> AIM OF THE TASK
Transcribe the listing below exactly, leaving nothing out.
☆ ☆ ☆
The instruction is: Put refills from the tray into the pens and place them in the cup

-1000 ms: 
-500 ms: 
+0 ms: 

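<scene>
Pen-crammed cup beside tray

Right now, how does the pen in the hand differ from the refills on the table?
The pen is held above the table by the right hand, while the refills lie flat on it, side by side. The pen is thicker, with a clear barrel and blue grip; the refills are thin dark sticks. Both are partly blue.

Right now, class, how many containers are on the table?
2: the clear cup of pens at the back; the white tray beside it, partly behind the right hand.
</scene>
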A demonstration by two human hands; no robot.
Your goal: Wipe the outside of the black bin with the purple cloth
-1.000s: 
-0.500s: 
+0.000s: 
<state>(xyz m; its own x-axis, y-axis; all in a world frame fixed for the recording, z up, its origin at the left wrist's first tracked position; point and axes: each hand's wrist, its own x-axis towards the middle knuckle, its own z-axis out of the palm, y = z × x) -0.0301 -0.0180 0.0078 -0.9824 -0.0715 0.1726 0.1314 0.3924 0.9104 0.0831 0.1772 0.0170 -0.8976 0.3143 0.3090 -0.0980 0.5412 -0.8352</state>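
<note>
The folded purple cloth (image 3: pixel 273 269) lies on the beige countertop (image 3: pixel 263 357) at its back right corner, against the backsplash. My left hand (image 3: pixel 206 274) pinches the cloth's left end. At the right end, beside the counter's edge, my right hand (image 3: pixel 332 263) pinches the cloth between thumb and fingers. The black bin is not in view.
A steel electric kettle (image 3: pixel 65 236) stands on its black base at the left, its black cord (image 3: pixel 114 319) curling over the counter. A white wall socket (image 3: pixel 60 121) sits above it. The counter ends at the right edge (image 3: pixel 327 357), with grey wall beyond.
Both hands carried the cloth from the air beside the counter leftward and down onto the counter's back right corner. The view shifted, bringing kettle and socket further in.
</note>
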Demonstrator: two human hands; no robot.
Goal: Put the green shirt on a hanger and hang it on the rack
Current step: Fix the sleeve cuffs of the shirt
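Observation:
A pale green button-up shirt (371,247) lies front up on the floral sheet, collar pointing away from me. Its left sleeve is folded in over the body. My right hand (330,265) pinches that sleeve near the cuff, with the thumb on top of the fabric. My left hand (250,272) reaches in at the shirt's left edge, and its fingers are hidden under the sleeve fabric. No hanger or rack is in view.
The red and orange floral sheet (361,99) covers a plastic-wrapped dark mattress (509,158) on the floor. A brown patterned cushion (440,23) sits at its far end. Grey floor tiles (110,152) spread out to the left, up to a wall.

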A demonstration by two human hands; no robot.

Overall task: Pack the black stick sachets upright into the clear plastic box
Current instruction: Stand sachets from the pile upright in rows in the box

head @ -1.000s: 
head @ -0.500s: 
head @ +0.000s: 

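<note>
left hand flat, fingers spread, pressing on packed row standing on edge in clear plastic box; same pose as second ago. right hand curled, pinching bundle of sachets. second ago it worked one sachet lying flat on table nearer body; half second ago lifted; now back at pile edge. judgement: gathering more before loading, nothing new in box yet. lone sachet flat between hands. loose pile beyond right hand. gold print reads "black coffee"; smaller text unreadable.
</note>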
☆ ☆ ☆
> RESULT OF THE EXERCISE
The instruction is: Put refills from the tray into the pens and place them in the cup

-1000 ms: 
-500 ms: 
+0 ms: 

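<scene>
Pen-crammed cup beside tray

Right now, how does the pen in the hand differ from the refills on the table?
The pen is held above the table by the right hand, while the refills lie flat on it, side by side. The pen is thicker, with a clear barrel and blue grip; the refills are thin dark sticks. Both are partly blue.

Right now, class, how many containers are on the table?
2: the clear cup of pens at the back; the white tray beside it, partly behind the right hand.
</scene>
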A demonstration by two human hands; no robot.
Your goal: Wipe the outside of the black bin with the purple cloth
-1.000s: 
-0.500s: 
+0.000s: 
<state>(xyz m; its own x-axis, y-axis; all in a world frame fixed for the recording, z up, its origin at the left wrist's first tracked position; point and axes: each hand's wrist, its own x-axis towards the middle knuckle, its own z-axis out of the palm, y = z × x) -0.0301 -0.0180 0.0078 -0.9824 -0.0715 0.1726 0.1314 0.3924 0.9104 0.0831 0.1772 0.0170 -0.8976 0.3143 0.3090 -0.0980 0.5412 -0.8352</state>
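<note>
The folded purple cloth (image 3: pixel 273 269) lies on the beige countertop (image 3: pixel 263 357) at its back right corner, against the backsplash. My left hand (image 3: pixel 206 274) pinches the cloth's left end. At the right end, beside the counter's edge, my right hand (image 3: pixel 332 263) pinches the cloth between thumb and fingers. The black bin is not in view.
A steel electric kettle (image 3: pixel 65 236) stands on its black base at the left, its black cord (image 3: pixel 114 319) curling over the counter. A white wall socket (image 3: pixel 60 121) sits above it. The counter ends at the right edge (image 3: pixel 327 357), with grey wall beyond.
Both hands carried the cloth from the air beside the counter leftward and down onto the counter's back right corner. The view shifted, bringing kettle and socket further in.
</note>
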Demonstrator: two human hands; no robot.
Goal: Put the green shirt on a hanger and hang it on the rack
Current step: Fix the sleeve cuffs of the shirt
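Observation:
A pale green button-up shirt (371,247) lies front up on the floral sheet, collar pointing away from me. Its left sleeve is folded in over the body. My right hand (330,265) pinches that sleeve near the cuff, with the thumb on top of the fabric. My left hand (250,272) reaches in at the shirt's left edge, and its fingers are hidden under the sleeve fabric. No hanger or rack is in view.
The red and orange floral sheet (361,99) covers a plastic-wrapped dark mattress (509,158) on the floor. A brown patterned cushion (440,23) sits at its far end. Grey floor tiles (110,152) spread out to the left, up to a wall.
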
A demonstration by two human hands; no robot.

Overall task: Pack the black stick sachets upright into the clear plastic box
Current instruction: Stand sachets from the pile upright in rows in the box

head @ -1.000s: 
head @ -0.500s: 
head @ +0.000s: 

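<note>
left hand flat, fingers spread, pressing on packed row standing on edge in clear plastic box; same pose as second ago. right hand curled, pinching bundle of sachets. second ago it worked one sachet lying flat on table nearer body; half second ago lifted; now back at pile edge. judgement: gathering more before loading, nothing new in box yet. lone sachet flat between hands. loose pile beyond right hand. gold print reads "black coffee"; smaller text unreadable.
</note>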

None of the exercise remains to be done.